I write posts out of browser, even those as long as OP (which is to say, rather medium one). I used to use Notepad++ , but now I use Notepad2. Both programs are non-commecial, free of charge, and free as in free speech (GNU and BSD - open source licences), so I guess it is not against the rules to recommend them (like we did with VLC in another thread).

It seems tedious, but then again, it is a matter of habbit, and when I do get tired of it, it is a clear sign that I have been spending too much time on internet anyway...


----------



## regressivetransphobe (May 16, 2011)

Sometimes firefox "saves" my text. Jealous?


----------



## Couchie (Dec 9, 2010)

regressivetransphobe said:


> Sometimes firefox "saves" my text. Jealous?


This provocation is worth a long treatise on why I hate firefox, but Safari would probably lose it before I submit it.


----------



## Almaviva (Aug 13, 2010)

You guys are buggy. My browser never crashes. 
Oh, and it's Firefox.
By the way, it's OK for a member in good standing to mention links to a helpful piece of software, especially the free kind. Even if not the free kind, this is still very different from the brand new member whose first post is a sales pitch, who is obviously not interested in contributing to the forum but rather wants us suckers to buy his stuff.
Green phallic llama-like monster thingies who have been actively contributing to the forum get a pass.


----------



## Polednice (Sep 13, 2009)

I know Chrome offers to restore all the web pages I was using before a crash, but I don't know if it would also restore information I entered in a text field.


----------



## Ukko (Jun 4, 2010)

Couchie said:


> Thats what I do as well. Unfortunately, I was getting a youtube video to post, and had copied the video link just before the browser crashed. This is just what God does to me for being an atheist.


That was probably *Loki*. The Christian God will deal with you later, and the Hebrew God doesn't pay much attention to what gentiles are doing (if He noticed He would probably smite you).

[_Terry Pratchet researched this subject thoroughly for his book *Little Gods*. My Little God (three worshipers and counting) has given me the power to Read Between the Lines_.]


----------



## science (Oct 14, 2010)

This is why I don't type extr


----------



## GoneBaroque (Jun 16, 2011)

If I am doing a long or complex post I first do it in Word and the just paste it to the reply form. Works fine with Firefox.


----------



## Fsharpmajor (Dec 14, 2008)

GoneBaroque said:


> If I am doing a long or complex post I first do it in Word and the just paste it to the reply form. Works fine with Firefox.

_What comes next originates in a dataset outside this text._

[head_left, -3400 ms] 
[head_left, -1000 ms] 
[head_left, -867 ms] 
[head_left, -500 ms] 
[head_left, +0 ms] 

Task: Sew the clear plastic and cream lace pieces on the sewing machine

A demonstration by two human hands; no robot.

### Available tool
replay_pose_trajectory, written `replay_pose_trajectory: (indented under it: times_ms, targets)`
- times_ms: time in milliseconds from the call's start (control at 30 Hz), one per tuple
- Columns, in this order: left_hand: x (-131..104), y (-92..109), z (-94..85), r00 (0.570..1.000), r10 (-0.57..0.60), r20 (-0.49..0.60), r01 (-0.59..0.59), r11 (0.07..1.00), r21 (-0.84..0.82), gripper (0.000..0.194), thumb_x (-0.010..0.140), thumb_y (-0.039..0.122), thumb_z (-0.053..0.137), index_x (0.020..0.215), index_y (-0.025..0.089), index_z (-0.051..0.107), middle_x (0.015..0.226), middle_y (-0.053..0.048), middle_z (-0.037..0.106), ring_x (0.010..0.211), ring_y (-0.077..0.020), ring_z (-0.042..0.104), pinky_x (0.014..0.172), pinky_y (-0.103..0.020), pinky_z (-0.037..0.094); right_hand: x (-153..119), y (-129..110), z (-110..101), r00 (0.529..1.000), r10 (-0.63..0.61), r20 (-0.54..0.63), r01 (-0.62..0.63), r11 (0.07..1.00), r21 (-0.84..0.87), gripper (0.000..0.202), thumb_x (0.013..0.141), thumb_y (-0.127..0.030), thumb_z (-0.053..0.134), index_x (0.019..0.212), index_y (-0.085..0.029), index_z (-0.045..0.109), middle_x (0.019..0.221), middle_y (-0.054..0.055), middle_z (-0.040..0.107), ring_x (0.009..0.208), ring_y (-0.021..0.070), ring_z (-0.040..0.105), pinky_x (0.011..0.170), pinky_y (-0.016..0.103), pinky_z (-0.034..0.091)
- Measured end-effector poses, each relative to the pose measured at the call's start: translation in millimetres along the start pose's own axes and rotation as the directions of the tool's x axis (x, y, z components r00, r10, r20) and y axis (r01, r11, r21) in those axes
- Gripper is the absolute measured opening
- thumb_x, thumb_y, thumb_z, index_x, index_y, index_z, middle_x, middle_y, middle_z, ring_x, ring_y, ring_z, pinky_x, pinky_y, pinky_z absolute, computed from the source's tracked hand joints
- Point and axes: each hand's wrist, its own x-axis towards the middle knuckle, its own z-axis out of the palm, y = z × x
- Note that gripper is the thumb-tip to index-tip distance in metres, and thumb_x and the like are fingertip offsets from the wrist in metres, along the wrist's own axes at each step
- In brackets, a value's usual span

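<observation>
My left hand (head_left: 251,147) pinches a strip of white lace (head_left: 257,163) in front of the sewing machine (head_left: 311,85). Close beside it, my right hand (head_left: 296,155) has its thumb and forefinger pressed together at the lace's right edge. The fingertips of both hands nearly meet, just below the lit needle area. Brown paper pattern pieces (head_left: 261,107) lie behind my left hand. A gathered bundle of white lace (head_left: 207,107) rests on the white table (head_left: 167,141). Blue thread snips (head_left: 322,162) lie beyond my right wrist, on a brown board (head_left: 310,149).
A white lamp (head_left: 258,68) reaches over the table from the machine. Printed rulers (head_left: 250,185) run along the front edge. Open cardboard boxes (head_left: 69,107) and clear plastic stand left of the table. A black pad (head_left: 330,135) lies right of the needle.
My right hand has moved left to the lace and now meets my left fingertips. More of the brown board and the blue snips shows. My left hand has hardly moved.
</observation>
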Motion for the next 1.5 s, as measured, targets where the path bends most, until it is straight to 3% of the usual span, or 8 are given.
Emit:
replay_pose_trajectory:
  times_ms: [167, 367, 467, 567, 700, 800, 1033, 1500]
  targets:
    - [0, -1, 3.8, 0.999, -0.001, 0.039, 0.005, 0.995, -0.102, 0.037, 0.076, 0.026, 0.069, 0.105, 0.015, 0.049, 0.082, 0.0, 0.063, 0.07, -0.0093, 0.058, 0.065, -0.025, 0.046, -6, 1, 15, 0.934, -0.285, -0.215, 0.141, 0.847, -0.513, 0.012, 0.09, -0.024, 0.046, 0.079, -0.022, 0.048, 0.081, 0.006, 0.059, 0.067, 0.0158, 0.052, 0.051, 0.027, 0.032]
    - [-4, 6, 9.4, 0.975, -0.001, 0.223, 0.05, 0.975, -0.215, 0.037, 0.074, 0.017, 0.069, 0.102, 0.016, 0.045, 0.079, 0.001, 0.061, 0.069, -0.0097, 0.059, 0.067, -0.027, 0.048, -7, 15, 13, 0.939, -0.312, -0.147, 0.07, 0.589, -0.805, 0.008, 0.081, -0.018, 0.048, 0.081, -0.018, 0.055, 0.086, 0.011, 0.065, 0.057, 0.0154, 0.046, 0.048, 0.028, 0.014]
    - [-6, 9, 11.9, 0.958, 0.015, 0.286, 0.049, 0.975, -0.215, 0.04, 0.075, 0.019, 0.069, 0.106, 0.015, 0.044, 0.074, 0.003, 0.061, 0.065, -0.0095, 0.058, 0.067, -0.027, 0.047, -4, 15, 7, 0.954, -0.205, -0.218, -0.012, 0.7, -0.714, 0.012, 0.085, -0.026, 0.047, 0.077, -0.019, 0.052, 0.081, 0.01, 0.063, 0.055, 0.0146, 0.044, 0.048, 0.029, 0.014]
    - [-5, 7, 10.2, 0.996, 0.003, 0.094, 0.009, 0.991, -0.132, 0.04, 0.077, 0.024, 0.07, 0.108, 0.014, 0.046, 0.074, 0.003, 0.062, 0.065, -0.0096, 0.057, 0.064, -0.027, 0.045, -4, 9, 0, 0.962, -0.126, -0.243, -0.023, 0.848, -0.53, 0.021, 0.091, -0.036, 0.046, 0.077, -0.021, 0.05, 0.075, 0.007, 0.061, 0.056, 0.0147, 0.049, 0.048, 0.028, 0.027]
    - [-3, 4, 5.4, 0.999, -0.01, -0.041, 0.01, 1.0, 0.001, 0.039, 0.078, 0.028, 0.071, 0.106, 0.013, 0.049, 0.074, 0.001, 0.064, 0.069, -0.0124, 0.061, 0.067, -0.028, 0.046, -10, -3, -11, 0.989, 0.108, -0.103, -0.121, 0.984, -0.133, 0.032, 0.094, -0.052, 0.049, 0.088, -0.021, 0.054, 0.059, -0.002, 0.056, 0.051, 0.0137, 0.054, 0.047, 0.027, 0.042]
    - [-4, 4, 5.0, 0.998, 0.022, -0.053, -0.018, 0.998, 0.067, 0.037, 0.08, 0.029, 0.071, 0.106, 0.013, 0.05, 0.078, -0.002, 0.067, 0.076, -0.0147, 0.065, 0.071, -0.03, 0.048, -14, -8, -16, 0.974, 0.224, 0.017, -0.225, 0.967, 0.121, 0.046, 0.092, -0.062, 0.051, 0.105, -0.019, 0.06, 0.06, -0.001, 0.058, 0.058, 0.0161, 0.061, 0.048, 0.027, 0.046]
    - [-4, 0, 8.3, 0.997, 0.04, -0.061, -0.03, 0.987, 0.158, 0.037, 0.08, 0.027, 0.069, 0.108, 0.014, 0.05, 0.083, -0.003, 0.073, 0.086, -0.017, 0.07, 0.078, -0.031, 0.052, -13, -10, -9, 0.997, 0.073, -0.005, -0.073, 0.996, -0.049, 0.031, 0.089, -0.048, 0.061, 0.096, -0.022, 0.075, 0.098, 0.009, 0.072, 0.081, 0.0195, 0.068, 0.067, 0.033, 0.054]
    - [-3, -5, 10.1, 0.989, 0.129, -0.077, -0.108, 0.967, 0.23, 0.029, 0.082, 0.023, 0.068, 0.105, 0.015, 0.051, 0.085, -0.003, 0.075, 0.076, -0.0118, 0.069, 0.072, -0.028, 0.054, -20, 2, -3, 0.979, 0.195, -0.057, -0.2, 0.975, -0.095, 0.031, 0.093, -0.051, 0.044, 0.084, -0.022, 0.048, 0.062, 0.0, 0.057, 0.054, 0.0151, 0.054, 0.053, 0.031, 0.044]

You can also just highlight and copy your text to the clipboard once in a while as you are writing. Then, if you lose it, just paste it back in.


----------



## Chris (Jun 1, 2010)

Thirty years as a professional programmer has taught me not to trust a computer as far as I can throw it. Cntl+c is not enough because if Windows (or other operating system) crashes you lose your Clipboard. Anything I'm typing I save to Notepad every couple of minutes.


----------



## Polednice (Sep 13, 2009)

Personally, I just try to make sure that everything I say is of absolutely no consequence whatsoever. That way, it doesn't matter whether it gets posted or not.


----------



## Curiosity (Jul 10, 2011)

When I read "typing extremely long posts..." I thought this was going to be a thread about Sid James.

... J/k


----------



## Weston (Jul 11, 2008)

Well, I like Sid James' extremely long posts. Andre's are a different matter though. 

I have something even worse happen. I write extremely long posts and then realize I have nothing of interest to contribute.


----------



## graaf (Dec 12, 2009)

Weston said:


> Well, I like Sid James' extremely long posts. Andre's are a different matter though.
> 
> I have something even worse happen. I write extremely long posts and then realize I have nothing of interest to contribute.


If I knew how to compose, I would write a Requiem for all the long posts that I wrote, read before posting, realized how little those contribute, and then decided not to press "post" button...


----------